“ESPHome Sensor Showing Correct Raw Temp but Sending Wrong State (Unexpected Conversion?)”

My Dallas DS18B20 sensor shows correct raw temperatures in logs (e.g., 19.6°C), but ESPHome reports a different value to Home Assistant (like 30.4°C). I suspect a leftover conversion or filter, but I’ve rebuilt it several times. There was an early version with unit_of_measurement: set as F° that was changed. Reports fine with an offset but not when calibrate_linear is applied instead.

  • ESP8266 board (D1 Mini)
  • Dallas DS18B20 sensor on GPIO2
  • 4.7KΩ Resistor
  • ESPHome version: [2024.12.4]
  • Home Assistant version: [2025.1.4]

Setup Details:

What’s happening:

  • Raw log shows correct temp: Got Temperature=19.6°C
  • ESPHome sends wrong state: Sending state 30.41944 °C
  • Home Assistant reports this inflated value as around 86°F+

What I’ve tried:

  • Removed lambda functions, filters, and calibrations
  • Cleaned build files (esphome clean)
  • Erased flash (esptool.py erase_flash) and reflashed
  • Tried minimal config with no filters
  • Tested multiple calibrate_linear and offset setups
  • Added state_class: “measurement”

Logs

[23:58:30][D][dallas.temp.sensor:054]: 'Water Temperature': Got Temperature=19.6°C
[23:58:30][D][sensor:093]: 'Water Temperature': Sending state 30.41944 °C with 1 decimals of accuracy

YAML

esphome:
  name: fish-tank-temp
  friendly_name: Fish Tank Temp

esp8266:
  board: esp01_1m

# Enable logging
logger:

# Enable Home Assistant API
api:

ota:
  - platform: esphome
    password: ""

wifi:
  ssid: !secret wifi_ssid
  password: !secret wifi_password

  # Enable fallback hotspot (captive portal) in case wifi connection fails
  ap:
    ssid: "Fish-Tank-Temp AP"
    password: !secret sexy_ap_password

captive_portal:

button:
  - platform: restart
    name: "Fish Tank Temp Sensor Restart"

 # One witre configuration 
one_wire:
  - platform: gpio
    pin: GPIO2
    

sensor:
  - platform: dallas_temp
    address: 0xe3000000365c4c28
    name: "Water Temperature"
    update_interval: 5s
    unit_of_measurement: "°C"
    device_class: "temperature"
    state_class: "measurement"
    filters:
      - calibrate_linear:
          datapoints:
            - 5.0 -> 0.0        # Ice water reading -> 32°F / 0°C
            - 14.0 -> 18.8      # Room temp reading -> 65°F / 18.3°C
      
      #- offset: -5.0   # Original Offset / Subtracting 8.1°C from the sensor reading

      #- sliding_window_moving_average: # Removed for Troubleshooting
      #    window_size: 5
      #    send_every: 1
      #    send_first_at: 1

Remove this:

And then you will get the raw value.

That linear equattion is returning 2.1* raw_value -10.4

So a raw_value of 19.6 → 30.5 which is exactly what you are seeing.

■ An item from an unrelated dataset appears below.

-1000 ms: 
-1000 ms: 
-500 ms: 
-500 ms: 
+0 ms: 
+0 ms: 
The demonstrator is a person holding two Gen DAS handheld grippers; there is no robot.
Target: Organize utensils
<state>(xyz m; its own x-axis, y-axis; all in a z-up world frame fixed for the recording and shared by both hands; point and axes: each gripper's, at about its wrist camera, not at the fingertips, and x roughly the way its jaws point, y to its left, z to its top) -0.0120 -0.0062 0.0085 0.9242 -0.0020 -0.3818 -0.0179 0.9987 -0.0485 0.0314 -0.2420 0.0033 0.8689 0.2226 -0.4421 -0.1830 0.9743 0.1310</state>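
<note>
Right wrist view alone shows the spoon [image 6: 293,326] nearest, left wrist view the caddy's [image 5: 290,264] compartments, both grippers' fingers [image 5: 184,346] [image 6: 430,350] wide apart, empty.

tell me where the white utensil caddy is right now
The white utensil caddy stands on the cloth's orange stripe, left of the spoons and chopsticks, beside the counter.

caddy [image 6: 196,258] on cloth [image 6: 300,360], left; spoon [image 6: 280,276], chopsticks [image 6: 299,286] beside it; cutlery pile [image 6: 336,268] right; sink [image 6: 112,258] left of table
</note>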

Its not quite linear, but close

Rounding error. They only have two points. Thus it is a linear equation.

Actually I drafted my response before you posted. Yes, it seems to be exactly as expected, given the config.

Ok, so I sorta understand but… then I’m confused as to how I properly calibrate this sensor. When I apply a direct offset to get the correct temperature in Ice water, the temperature is then way off at room temp once its removed from the ice water. The ice water is the only known variable I have to calibrate with besides a rough average of all my ambient temperatures. I don’t have a way to gather additional data points (which is why I have 10+ LYWSD03MMC’s and countless other temp sensors reading differently in my home)…Boiling water maybe? Do I have to a slope and intercept? I’m getting confused and frustrated.

Why do you think you have to calibrate it at all?

The DS18B20 has a ±0.5°C accuracy.

Calibrating a sensor with methods that are less accurate than the sensor output in the first place is silly idea.
Also, it a sensor is set up to measure for example ambient temperature, it should be calibrated with that temp range. Not with ice / boiling water.

1 Like

Because, it certainly wasn’t giving me a ±0.5°C reading accuracy. hence the original 5° offset. 3 different sensors and non of them gave near that delta. I have to monitor temperatures as best I can where 2 ° 's is a very big deal. I’m no longer great with math these days but my intellectual capacity certainly remains at a competent level , and as such I wouldn’t have tried to adjust a ±0.5°C accuracy. Its not emi/emf pollution because I switched to dual shielded cables with a drain wire, used a low noise power supply and even tossed on farrite’s to see if that helped any.

Then you have either purchased counterfeit sensors or there is heating coming from somewhere else (like the ESP CPU).